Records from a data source
***
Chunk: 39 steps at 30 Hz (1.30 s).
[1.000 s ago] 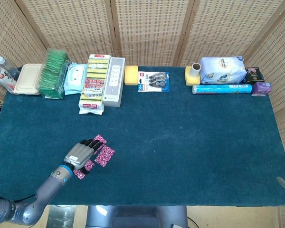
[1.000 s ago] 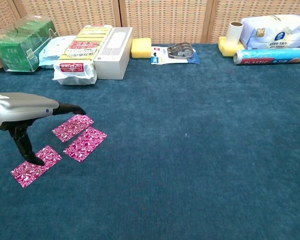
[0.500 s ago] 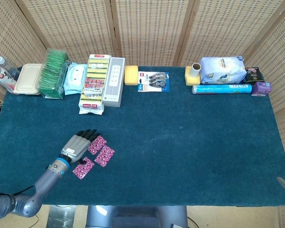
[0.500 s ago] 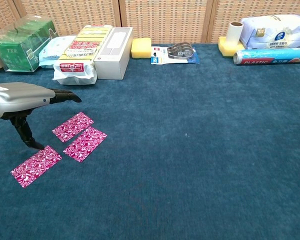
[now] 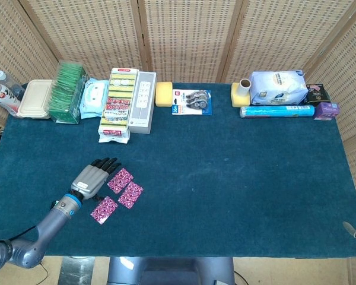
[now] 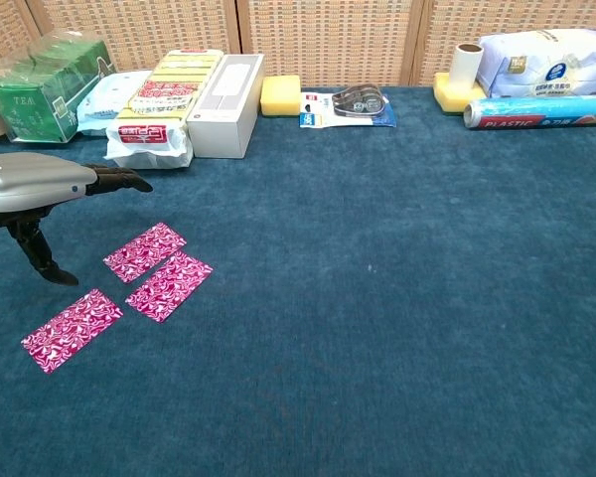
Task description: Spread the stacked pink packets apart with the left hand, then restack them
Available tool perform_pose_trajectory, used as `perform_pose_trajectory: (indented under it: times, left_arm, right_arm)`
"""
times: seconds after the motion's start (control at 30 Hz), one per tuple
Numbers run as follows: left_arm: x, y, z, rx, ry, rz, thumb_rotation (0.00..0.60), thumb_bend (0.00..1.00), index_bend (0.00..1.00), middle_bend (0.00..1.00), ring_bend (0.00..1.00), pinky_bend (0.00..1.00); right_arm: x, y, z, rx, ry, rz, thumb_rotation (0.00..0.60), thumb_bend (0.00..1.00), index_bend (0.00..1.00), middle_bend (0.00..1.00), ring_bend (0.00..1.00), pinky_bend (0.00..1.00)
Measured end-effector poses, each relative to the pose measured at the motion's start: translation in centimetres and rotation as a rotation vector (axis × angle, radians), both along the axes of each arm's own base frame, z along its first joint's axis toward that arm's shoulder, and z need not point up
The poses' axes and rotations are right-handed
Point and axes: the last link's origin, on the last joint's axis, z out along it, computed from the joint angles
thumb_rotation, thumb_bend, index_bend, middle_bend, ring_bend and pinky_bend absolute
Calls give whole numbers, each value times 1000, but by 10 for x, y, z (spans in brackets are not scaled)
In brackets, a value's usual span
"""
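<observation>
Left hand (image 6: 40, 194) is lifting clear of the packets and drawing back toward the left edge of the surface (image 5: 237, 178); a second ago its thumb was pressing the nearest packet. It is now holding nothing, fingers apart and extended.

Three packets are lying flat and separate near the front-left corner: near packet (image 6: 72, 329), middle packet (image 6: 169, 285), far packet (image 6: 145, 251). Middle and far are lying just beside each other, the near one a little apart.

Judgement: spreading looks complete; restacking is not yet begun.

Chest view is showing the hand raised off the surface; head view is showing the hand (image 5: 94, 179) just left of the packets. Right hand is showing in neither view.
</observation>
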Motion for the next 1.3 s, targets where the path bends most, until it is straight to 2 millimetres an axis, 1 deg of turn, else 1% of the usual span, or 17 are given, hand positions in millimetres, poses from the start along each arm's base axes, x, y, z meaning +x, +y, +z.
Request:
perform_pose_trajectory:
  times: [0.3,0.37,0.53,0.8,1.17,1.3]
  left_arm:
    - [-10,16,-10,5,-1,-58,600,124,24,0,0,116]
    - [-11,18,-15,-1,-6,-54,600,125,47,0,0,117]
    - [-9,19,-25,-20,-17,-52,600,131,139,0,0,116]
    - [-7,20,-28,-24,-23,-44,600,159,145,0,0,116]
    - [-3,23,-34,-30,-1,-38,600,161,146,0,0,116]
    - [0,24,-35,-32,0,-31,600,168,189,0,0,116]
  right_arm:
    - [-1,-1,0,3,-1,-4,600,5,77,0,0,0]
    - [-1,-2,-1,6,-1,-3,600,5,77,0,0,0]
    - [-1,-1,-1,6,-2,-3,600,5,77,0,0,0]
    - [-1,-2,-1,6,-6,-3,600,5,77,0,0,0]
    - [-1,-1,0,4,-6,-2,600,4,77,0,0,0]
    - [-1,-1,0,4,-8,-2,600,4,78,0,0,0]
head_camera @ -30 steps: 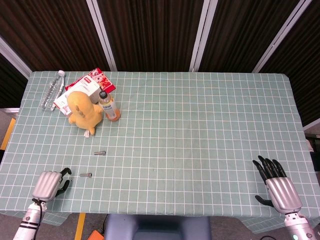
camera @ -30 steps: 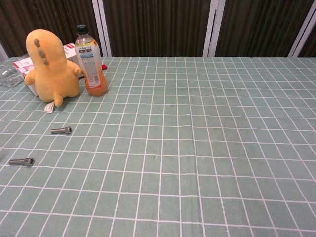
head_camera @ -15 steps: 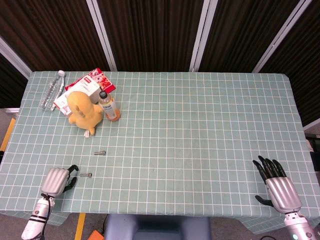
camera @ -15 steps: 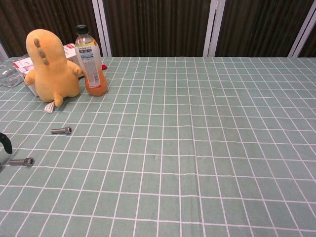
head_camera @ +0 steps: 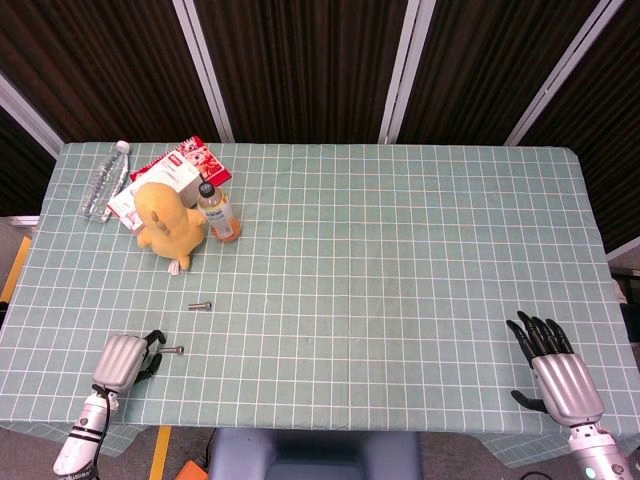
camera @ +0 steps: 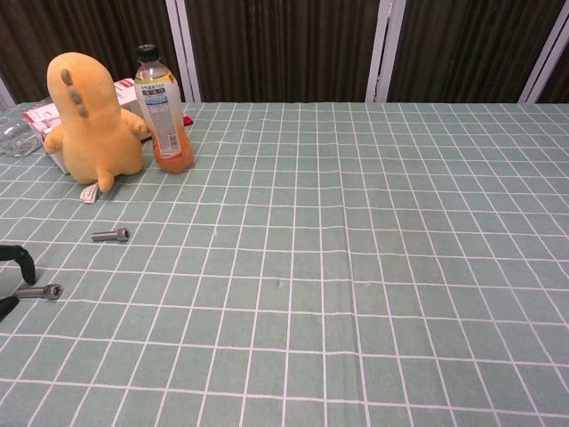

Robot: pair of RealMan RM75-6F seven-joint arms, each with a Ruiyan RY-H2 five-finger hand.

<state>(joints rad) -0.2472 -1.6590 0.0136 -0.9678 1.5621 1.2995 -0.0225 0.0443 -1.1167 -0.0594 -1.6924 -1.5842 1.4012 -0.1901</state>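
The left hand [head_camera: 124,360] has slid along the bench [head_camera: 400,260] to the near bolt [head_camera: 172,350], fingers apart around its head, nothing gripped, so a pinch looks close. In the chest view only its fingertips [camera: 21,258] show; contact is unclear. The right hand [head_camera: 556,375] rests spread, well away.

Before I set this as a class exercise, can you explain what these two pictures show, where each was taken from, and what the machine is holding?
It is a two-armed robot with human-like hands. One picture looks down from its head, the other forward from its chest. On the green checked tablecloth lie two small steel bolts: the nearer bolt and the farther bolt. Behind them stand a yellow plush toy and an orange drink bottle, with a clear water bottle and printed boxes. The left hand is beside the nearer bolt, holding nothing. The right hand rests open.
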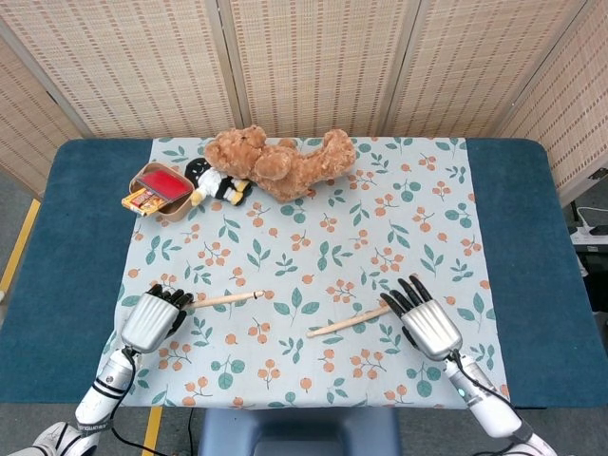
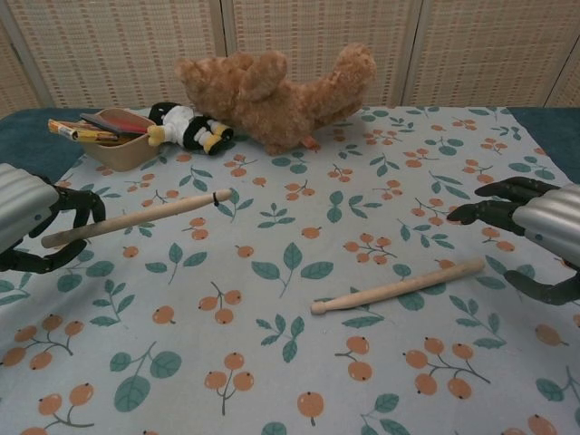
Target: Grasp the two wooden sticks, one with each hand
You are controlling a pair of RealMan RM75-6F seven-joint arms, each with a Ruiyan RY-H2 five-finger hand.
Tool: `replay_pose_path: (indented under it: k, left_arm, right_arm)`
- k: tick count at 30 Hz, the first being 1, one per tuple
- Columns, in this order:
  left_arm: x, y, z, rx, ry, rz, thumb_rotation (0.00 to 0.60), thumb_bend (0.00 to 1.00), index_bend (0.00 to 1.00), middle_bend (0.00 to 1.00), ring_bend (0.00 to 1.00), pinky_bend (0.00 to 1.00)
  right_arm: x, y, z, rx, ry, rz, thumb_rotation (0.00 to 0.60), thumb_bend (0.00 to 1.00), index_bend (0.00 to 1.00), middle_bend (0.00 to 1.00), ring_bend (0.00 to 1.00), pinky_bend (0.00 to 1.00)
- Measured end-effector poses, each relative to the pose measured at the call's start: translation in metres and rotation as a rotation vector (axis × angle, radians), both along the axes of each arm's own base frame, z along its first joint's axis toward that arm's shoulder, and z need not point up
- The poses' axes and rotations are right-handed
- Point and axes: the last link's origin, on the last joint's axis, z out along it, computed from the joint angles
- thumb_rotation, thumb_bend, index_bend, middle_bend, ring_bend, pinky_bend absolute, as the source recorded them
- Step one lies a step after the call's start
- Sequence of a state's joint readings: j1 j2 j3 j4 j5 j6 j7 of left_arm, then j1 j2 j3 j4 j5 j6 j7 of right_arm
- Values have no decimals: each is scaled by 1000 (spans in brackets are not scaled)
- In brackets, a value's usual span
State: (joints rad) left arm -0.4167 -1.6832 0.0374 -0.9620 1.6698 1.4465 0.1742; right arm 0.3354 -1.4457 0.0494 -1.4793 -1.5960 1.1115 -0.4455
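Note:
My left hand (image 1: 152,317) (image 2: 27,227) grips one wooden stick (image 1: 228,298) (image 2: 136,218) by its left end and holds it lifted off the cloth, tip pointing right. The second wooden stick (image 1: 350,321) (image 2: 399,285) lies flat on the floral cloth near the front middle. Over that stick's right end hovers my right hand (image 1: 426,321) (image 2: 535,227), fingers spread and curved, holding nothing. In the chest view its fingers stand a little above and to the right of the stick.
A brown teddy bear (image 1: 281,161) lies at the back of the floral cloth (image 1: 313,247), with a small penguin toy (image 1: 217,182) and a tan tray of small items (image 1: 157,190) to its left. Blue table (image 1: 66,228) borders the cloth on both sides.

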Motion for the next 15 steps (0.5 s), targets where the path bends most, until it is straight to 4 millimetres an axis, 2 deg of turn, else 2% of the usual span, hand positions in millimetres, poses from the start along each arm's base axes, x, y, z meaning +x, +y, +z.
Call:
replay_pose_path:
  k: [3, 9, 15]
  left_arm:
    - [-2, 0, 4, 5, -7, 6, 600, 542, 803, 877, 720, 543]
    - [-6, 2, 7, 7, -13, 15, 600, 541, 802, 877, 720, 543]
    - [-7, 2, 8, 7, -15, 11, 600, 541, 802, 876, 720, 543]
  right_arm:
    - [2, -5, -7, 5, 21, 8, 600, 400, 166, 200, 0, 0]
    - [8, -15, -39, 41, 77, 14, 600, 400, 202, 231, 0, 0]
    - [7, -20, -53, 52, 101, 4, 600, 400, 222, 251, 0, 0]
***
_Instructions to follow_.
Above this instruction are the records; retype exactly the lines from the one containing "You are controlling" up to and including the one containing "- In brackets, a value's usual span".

_Problem solution_.
You are controlling a pair of RealMan RM75-6F seven-joint arms, each with a Ruiyan RY-H2 five-finger hand.
Tool: `replay_pose_path: (indented under it: k, left_arm, right_arm)`
- k: tick count at 30 Hz, the first being 1, one per tuple
- Columns, in this order:
  left_arm: x, y, z, rx, ry, rz, thumb_rotation (0.00 to 0.60), thumb_bend (0.00 to 1.00), index_bend (0.00 to 1.00), middle_bend (0.00 to 1.00), ring_bend (0.00 to 1.00), pinky_bend (0.00 to 1.00)
  right_arm: x, y, z, rx, ry, rz, thumb_rotation (0.00 to 0.60), thumb_bend (0.00 to 1.00), index_bend (0.00 to 1.00), middle_bend (0.00 to 1.00), ring_bend (0.00 to 1.00), pinky_bend (0.00 to 1.00)
- Measured end-effector poses, each relative to the pose measured at the call's start: translation in metres and rotation as a rotation vector (axis × angle, radians), both along the axes of each arm's own base frame, z along its first joint's axis toward that arm's shoulder, and z need not point up
- The poses' axes and rotations are right-handed
- Point and axes: the last link's origin, on the last joint's axis, z out along it, computed from the joint angles
- thumb_rotation, thumb_bend, index_bend, middle_bend, ring_bend, pinky_bend absolute, as the source recorded them
- Step one lies a step after the call's start
- Sequence of a state's joint readings: j1 j2 j3 j4 j5 j6 j7 of left_arm, then j1 j2 j3 j4 j5 j6 j7 of right_arm
- Values have no decimals: each is scaled by 1000 (spans in brackets are not scaled)
- In brackets, a value's usual span

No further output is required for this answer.